Mark Shanahan, Stephen D’Ambrose



by: Carole Di Tosti



How do two artistic geniuses mute their hefty egos and collaborate? How does such teamwork create a kaleidoscopic, visual masterpiece which spins out stunning music in intuitive, glorious symmetry? In the excellent Small World written by Frederick Stroppel, superbly directed by Joe Brancato, we are given a delicious view of how such a marriage of ideas and personalities between two innovators of the twentieth century might have evolved: it doesn’t. It is only after both have passed into the afterlife, that they are they able to put aside their alternating currents of brilliance and enjoy each other’s company to facilely create a work together.

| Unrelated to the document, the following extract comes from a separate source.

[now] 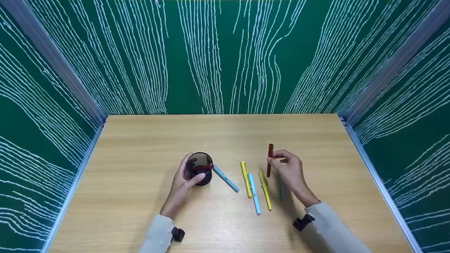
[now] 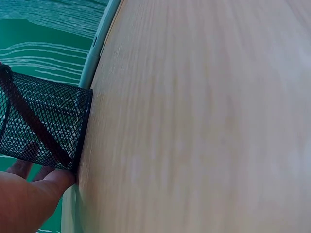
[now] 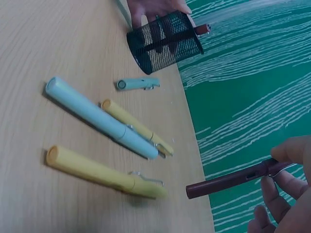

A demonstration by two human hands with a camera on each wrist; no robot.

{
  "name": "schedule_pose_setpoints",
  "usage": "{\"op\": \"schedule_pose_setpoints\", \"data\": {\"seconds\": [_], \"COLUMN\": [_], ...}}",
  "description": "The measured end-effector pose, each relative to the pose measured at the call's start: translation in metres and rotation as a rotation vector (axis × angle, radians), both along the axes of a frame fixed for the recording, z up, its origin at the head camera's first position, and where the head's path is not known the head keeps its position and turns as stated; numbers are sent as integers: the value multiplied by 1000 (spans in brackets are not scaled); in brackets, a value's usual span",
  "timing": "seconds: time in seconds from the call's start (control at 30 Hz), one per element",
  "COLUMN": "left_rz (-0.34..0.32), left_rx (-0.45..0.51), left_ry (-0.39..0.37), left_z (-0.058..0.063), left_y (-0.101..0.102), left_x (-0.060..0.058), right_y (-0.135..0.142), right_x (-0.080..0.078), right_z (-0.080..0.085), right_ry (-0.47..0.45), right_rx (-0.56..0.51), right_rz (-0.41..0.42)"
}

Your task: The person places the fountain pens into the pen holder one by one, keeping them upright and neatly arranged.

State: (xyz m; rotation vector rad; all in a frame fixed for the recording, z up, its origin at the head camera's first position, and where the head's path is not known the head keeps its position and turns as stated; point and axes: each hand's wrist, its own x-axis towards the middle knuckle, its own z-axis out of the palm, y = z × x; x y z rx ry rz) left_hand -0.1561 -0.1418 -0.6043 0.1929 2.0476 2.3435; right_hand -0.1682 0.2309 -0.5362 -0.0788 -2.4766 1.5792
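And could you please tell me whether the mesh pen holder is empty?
Not empty: a dark red pen leans inside the mesh pen holder, visible through its wall, with one end poking past the rim.

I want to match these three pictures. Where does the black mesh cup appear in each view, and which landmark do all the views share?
Head: the black mesh cup is a little left of centre, below mid-height.
Left wrist: the black mesh cup is at the left edge, about mid-height.
Right wrist: the black mesh cup is near the top, about mid-width.
Shared landmark: the left hand gripping it.
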Motion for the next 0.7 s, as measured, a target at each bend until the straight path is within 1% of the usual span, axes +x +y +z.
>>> {"op": "schedule_pose_setpoints", "data": {"seconds": [0.17, 0.4, 0.7], "left_rz": [-2, -34, -23], "left_rx": [-6, 48, 26], "left_ry": [6, 9, 11], "left_z": [-1, -3, -2], "left_y": [-1, 0, -1], "left_x": [-1, -1, -1], "right_y": [-11, -27, -49], "right_x": [-3, -8, -9], "right_z": [3, 5, 11], "right_ry": [7, 50, 68], "right_rx": [7, -11, 0], "right_rz": [31, 82, 123]}}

The artists Stroppel lovingly presents are Walt Disney (Mark Shanahan) and Igor Stravinsky (Stephen D’Ambrose). Their exceptional perspectives about the creative process, commercialism, artistic standards (what makes a work of art immutable) are examined in a fantasia of ideas which explode into arguments of point and counterpoint and become melodies in and of themselves. The resulting light comedy Small World about how Disney employs Stravinsky’s music from his ballet ‘The Right of Spring” for the groundbreaking feature animation Fantasia, makes for an enjoyable evening of fun.

Disney was introduced to Stravinsky’s “The Rite of Spring” by famed classical conductor Leopold Stokowski who had seen “The Rite of Spring” performed in Europe, fell in love and then some years later conducted it in America. Upon hearing the music in 1938 Disney was enthralled and imagined “The Rite of Spring” to be the striking music to which he would choreograph a number of animated visualizations. One of the most chilling portrays how T-Rex terrorizes a community of dinosaurs then attacks and kills a Stegosaurus who slowly, sadly dies.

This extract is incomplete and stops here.